> Your instructions
Print the listing below again, exactly. Skip the pictures.

*** Data segment Section Begins ***

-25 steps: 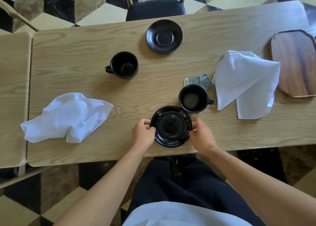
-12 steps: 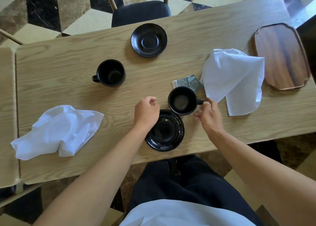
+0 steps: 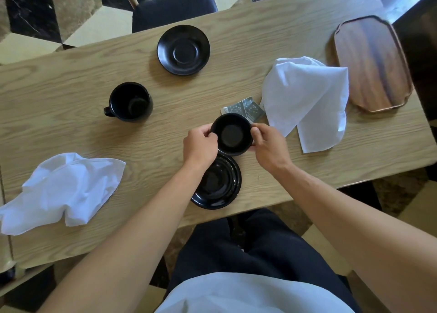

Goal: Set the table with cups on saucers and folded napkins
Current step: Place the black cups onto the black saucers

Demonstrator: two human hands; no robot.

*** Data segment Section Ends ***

> Expected answer
-25 steps: 
-12 steps: 
+0 steps: 

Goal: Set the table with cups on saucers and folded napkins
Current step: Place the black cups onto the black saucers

Demonstrator: two human hands; no robot.

The required answer is now complete.